Los oficiales, y hasta los soldados (que también razonan), encontraban igualmente imposible la posición; no podían, pues, ir al combate con la seguridad de una derrota. Que Bennigsen insistiese en la defensa de esa posición y los demás en criticarla ya no importaba; no era más que un pretexto para la discusión y la intriga. Así lo entendía Kutúzov.
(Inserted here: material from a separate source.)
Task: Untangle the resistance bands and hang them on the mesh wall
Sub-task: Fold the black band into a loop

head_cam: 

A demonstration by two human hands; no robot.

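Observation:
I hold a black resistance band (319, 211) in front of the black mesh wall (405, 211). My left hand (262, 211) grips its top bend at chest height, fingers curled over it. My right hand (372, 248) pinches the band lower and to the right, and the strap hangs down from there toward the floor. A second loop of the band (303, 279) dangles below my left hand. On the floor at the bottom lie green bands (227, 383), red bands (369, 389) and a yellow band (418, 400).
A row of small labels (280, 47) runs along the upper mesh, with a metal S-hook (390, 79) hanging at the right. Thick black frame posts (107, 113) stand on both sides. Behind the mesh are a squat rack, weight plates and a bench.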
Bennigsen, que había escogido aquella posición y mostraba con ardor su patriotismo ruso (cosa que Kutúzov no podía oír sin fruncir el ceño), insistía en la defensa de Moscú. Kutúzov veía con meridiana claridad el verdadero objetivo de Bennigsen: en caso de fracasar, echaría la responsabilidad de la derrota sobre Kutúzov, que había llevado el ejército hasta Vorobiovy Gori sin combatir; en caso de éxito podría atribuírselo a su persona; y si su plan no se aceptaba, quedaba libre de responsabilidades por haber abandonado Moscú sin lucha. Pero en aquel momento no importaban al anciano las intrigas. Una sola y terrible cuestión lo preocupaba, pero nadie respondió a ella. Y para él esa cuestión consistía tan sólo en lo siguiente: “¿Es posible que haya sido yo quien ha permitido que Napoleón llegue a Moscú? ¿Cuándo lo hice? ¿Fue ayer cuando di a Plátov la orden de retroceder, o anteanoche cuando me quedé amodorrado y encargué a Bennigsen que diera las órdenes necesarias? ¿O ha sucedido antes?… ¿Pero cuándo, cuándo se decidió cosa tan horrible? Moscú debe ser abandonada, el ejército tiene que retroceder: hay que dar esa orden”. Y darla le parecía lo mismo que renunciar al mando supremo del ejército. No sólo amaba el poder, sino que se había acostumbrado a él (los honores tributados al príncipe Prozorovski, de quien había sido agregado en Turquía, lo irritaban). Estaba además convencido de ser la persona destinada a salvar Rusia y, sólo por ello, contra la voluntad del Zar pero con el beneplácito del pueblo, fue elegido general en jefe. Creía que tan sólo él podía, en aquellas circunstancias difíciles, ser el general en jefe y que ningún otro en todo el mundo estaba en condiciones de enfrentarse, sin sentir miedo, a su adversario: el invencible Napoleón; y lo horrorizaba la idea de la orden que debía dar. Pero había que tomar una decisión. Se debía terminar con las conversaciones demasiado libres que cundían en derredor.
Mandó llamar a los generales superiores en rango.
—Ma tête, fût-elle bonne ou mauvaise, n’a qu’à s’aider d’elle même[449]— dijo levantándose del banco.
Y salió para Fili, donde se encontraban sus coches.